Work request »
A faithful copy of the listing below is needed, with its pictures left out.
====== Data
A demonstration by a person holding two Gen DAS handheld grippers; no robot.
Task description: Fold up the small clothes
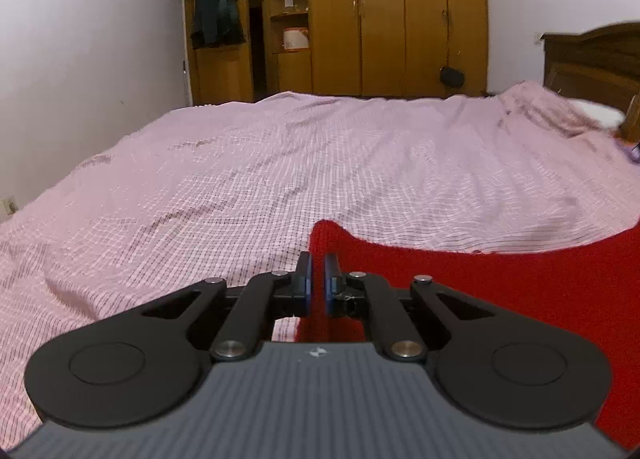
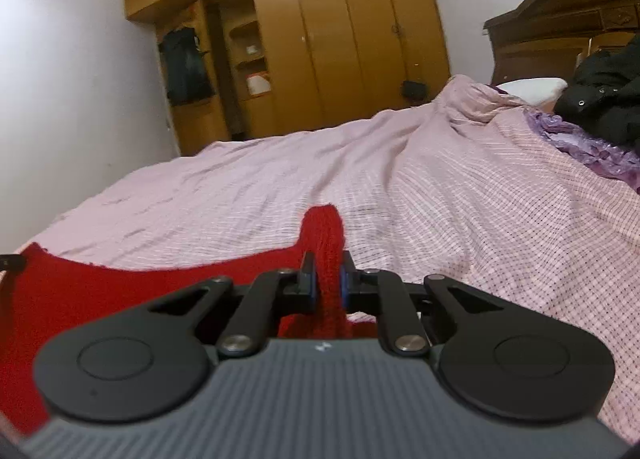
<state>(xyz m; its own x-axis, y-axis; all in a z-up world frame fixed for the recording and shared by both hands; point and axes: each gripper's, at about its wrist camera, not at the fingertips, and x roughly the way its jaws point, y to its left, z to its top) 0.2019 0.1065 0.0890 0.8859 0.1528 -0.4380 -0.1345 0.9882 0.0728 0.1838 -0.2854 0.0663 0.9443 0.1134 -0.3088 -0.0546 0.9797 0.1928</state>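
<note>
I have the red knit garment [image 2: 80, 291] lying on the pink checked bedspread [image 1: 280, 163] at my six o'clock. My right gripper [image 2: 329, 279] pinches its corner; my left gripper [image 1: 317, 279] looks clenched on the opposite corner. Next, I judge, carry both corners toward twelve o'clock evenly.

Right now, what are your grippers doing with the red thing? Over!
Right gripper shut on red knit, corner pinched. Left gripper shut at its other corner; grip not clear. Knit low over the bed. Nothing in the way.
</note>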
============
Written solution »
A demonstration by a person holding two Gen DAS handheld grippers; no robot.
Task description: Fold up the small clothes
<state>(xyz m; its own x-axis, y-axis; all in a z-up world frame fixed for the recording and shared by both hands; point and axes: each gripper's, at about its wrist camera, not at the fingertips, and x roughly the way its jaws point, y to its left, z to its top) 0.2019 0.1065 0.0890 0.8859 0.1528 -0.4380 -0.1345 0.9882 0.0728 0.1838 -0.2854 0.0663 0.9443 0.1134 -0.3088 -0.0546 0.9797 0.1928</state>
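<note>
I have the red knit garment [image 2: 80, 291] lying on the pink checked bedspread [image 1: 280, 163] at my six o'clock. My right gripper [image 2: 329, 279] pinches its corner; my left gripper [image 1: 317, 279] looks clenched on the opposite corner. Next, I judge, carry both corners toward twelve o'clock evenly.

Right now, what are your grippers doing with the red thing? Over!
Right gripper shut on red knit, corner pinched. Left gripper shut at its other corner; grip not clear. Knit low over the bed. Nothing in the way.
</note>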

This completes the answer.